Reproduce the data exactly as given, except for any images.

···

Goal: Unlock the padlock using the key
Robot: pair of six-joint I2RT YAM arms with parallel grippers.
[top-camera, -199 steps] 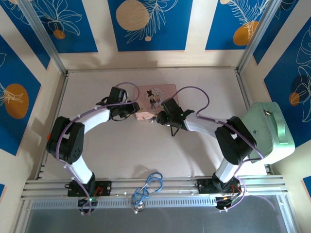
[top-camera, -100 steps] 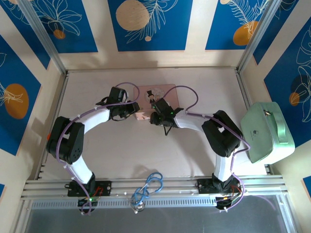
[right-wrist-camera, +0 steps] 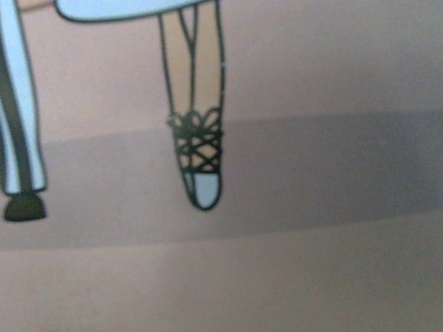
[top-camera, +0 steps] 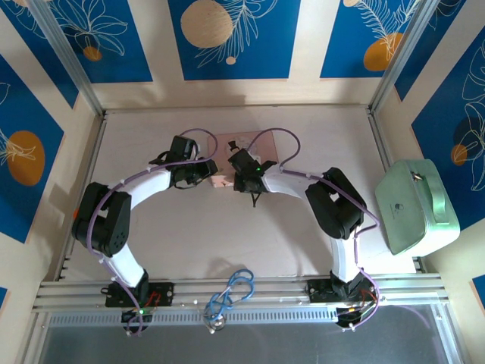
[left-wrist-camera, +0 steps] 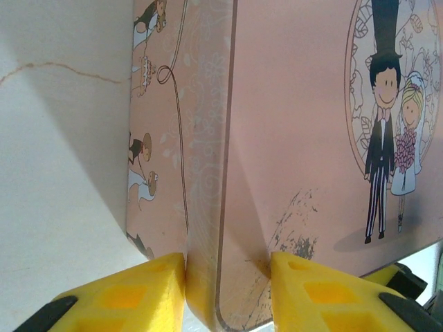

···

◆ OUTPUT BELOW ◆
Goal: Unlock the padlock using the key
Robot: pair of six-joint I2RT YAM arms with parallel grippers.
[top-camera, -199 steps] 
[top-camera, -100 steps] 
[right-wrist-camera, +0 steps] 
[top-camera, +0 steps] 
[left-wrist-camera, +0 steps] 

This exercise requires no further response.